Her latest, The Pretty Delicious Cafe, is about two mates running a cafe and features some family recipes, including her own cinnamon buns.

As a child Hawkins used to walk into lamp posts on the way to school because she was always reading, she says.

While on maternity leave, she started writing her first novel, taking a "dystopian New Zealand that may have occurred if 30 years ago we'd been overtaken by a fundamentalist Christian party who'd plunged us all back into long skirts and hand ploughs" as her setting.

'Terrible idea, but quite nice writing. Rural romance sells very well, try that' the publishers said.

The first draft of Dinner at Rose's needed some serious work and the editor sent Hawkins four A4 pages of adverbs to cut, she says.

"Everything was done 'quickly' or 'cleanly' or 'cheerfully' or 'exultantly' or something."

Danielle Hawkins and her family

Danielle Hawkins and her family Photo: Supplied

Hawkins says she gets sad and flat from too much time inside so enjoys the farming and veterinary jobs "where you get dirty and you feel like you've had a workout."

On the farm cows are a favourite.

"They're very gentle and they're very stoic. They're not like a horse, they don't spend their whole time deciding that you're trying to kill them or trying to kill you."

When asked how she gets the time to write, Hawkins says you manage to do things if you like them.

"I don't watch much TV so it's what I do in the evening for a couple of hours."
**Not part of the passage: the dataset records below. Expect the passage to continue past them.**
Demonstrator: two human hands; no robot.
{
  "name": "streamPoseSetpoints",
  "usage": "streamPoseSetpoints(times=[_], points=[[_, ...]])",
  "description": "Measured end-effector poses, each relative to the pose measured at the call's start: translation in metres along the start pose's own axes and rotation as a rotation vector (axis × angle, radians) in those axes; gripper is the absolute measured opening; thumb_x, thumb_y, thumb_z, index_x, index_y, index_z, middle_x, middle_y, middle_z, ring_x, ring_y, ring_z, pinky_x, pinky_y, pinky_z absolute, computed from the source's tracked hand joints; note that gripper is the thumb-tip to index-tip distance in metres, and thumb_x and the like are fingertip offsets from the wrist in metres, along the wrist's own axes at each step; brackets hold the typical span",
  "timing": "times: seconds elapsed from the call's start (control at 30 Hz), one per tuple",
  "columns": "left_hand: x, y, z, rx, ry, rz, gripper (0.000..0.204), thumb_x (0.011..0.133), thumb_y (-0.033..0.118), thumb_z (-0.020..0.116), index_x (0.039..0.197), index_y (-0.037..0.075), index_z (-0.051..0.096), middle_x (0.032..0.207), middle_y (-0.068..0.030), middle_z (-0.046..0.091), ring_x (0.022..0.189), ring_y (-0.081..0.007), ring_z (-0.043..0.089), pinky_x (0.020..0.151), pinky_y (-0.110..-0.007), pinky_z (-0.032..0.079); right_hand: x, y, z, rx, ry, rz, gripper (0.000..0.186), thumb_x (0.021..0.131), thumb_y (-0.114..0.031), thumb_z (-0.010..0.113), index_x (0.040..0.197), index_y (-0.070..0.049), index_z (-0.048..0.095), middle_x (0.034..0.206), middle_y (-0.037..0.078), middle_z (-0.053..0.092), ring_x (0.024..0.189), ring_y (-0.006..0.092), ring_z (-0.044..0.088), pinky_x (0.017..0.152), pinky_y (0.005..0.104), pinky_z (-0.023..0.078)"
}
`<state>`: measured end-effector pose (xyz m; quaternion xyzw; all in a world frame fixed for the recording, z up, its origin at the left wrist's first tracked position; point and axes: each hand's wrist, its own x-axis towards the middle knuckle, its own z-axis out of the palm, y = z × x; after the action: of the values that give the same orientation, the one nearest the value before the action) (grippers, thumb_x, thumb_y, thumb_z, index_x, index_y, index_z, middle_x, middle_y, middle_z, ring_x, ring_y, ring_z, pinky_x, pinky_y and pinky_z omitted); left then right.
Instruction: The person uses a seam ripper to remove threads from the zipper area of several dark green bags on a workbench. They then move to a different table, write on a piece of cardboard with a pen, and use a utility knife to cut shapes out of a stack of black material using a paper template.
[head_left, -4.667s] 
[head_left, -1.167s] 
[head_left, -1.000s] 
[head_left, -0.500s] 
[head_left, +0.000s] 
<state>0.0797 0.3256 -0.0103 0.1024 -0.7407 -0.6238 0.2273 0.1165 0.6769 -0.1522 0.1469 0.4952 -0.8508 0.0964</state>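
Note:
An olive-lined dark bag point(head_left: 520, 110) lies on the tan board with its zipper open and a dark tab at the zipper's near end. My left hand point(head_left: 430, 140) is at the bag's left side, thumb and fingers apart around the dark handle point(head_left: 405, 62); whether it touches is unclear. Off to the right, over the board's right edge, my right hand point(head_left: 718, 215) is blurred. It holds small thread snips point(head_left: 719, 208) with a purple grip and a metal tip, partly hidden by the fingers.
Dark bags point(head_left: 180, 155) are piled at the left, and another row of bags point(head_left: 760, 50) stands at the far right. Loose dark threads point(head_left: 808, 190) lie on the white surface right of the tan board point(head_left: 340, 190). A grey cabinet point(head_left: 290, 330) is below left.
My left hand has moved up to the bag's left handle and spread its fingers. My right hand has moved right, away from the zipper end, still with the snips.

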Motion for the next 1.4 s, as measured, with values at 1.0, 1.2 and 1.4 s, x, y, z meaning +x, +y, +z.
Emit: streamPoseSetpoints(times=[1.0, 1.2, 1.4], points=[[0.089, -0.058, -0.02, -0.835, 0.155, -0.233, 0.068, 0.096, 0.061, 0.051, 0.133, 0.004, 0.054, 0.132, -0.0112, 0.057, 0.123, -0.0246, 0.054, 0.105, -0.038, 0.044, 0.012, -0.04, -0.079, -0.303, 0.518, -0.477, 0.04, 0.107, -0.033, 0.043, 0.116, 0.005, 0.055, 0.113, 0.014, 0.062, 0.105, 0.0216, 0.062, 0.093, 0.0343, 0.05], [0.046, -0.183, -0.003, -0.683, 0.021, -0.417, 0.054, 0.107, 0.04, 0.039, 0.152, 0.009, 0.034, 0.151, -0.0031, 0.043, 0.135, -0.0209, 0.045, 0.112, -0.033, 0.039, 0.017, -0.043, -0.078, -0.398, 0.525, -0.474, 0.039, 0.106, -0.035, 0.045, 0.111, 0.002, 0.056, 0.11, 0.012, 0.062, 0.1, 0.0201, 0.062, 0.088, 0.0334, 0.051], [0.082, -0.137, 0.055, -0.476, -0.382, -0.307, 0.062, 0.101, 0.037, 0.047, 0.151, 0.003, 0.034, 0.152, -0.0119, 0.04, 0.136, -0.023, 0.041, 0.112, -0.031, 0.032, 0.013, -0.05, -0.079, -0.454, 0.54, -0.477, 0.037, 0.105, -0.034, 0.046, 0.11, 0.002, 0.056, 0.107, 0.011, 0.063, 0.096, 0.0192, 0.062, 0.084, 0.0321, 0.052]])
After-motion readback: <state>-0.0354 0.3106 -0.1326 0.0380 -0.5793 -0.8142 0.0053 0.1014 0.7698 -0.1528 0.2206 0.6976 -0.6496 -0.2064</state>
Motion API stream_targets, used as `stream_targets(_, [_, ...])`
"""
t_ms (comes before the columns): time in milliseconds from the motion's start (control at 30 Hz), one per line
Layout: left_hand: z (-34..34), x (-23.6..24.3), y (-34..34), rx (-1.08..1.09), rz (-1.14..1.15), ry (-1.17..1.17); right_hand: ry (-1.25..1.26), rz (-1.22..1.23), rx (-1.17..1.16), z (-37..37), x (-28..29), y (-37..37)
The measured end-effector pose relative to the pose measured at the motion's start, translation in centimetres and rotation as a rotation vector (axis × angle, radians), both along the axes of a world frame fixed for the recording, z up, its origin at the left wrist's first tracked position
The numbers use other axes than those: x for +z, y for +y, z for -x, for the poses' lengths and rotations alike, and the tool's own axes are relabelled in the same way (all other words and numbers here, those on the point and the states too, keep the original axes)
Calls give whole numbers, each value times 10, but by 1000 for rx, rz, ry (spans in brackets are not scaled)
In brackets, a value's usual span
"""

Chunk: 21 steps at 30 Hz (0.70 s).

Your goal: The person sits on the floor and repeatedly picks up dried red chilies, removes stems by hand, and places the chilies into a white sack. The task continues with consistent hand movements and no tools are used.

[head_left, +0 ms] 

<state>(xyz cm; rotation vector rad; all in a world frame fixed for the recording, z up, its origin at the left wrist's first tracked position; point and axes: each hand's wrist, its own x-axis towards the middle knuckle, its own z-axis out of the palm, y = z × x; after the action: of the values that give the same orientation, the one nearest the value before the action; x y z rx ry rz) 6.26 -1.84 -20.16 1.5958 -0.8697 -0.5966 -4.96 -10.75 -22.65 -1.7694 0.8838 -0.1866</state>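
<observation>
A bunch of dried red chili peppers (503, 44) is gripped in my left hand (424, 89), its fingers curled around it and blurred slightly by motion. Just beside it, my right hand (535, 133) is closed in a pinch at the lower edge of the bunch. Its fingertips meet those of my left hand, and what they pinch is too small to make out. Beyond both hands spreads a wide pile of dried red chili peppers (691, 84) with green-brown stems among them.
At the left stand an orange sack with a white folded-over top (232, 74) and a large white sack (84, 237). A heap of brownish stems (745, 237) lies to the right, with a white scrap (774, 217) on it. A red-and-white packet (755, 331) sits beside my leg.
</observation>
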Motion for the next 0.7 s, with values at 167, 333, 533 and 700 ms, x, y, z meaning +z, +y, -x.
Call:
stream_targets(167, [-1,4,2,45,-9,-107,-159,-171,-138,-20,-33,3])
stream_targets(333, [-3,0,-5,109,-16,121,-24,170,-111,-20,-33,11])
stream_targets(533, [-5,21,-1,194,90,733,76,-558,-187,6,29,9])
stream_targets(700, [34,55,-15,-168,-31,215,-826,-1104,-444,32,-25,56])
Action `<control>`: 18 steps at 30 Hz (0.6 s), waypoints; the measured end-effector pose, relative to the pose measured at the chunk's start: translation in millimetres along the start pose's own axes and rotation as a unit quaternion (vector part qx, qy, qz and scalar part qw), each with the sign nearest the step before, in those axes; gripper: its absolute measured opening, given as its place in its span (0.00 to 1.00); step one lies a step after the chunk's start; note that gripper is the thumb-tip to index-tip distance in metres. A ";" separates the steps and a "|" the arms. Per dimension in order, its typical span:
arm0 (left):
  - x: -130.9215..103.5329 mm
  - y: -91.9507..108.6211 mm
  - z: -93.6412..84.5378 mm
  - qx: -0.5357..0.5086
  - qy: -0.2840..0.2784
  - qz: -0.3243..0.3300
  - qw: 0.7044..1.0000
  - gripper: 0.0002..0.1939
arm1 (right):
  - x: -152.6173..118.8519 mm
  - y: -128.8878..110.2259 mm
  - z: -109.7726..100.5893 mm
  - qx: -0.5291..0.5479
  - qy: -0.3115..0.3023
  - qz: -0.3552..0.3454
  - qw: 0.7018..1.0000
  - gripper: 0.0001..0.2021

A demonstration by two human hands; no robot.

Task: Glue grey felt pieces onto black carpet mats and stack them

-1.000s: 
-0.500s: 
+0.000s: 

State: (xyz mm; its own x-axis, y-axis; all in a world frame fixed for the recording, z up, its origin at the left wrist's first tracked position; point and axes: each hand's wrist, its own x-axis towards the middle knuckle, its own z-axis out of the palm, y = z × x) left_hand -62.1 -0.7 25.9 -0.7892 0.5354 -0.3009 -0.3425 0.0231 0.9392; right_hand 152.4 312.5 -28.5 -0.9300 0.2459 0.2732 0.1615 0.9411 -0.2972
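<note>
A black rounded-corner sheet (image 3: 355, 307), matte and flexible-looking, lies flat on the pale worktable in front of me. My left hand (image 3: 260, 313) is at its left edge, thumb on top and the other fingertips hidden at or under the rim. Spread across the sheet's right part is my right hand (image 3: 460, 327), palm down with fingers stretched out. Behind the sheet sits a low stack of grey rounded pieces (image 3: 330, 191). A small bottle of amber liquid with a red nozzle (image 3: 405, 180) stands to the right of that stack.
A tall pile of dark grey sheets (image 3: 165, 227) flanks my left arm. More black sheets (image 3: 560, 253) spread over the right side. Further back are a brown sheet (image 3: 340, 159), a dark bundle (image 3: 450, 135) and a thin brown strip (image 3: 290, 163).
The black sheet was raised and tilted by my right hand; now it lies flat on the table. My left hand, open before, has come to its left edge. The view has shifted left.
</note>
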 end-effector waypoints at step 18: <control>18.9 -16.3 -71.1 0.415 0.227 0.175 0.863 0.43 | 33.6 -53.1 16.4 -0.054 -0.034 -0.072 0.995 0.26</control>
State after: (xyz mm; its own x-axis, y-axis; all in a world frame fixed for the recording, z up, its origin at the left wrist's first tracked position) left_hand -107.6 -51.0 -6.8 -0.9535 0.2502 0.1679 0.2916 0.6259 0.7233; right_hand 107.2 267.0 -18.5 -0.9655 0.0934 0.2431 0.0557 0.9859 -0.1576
According to her author bio, 'zapping flies' is another activity she likes to find time for.

Her weapon of choice is an electric fly swat.

"They sizzle, and if you get them really well they sort of smoke a bit. It's fantastic stress release."

To her "terrible disappointment" Hawkins hasn't seen the riches of authorship yet.

"When I first got published I thought 'I'm going to be able to help with the mortgage and do all sorts of cool stuff… but no."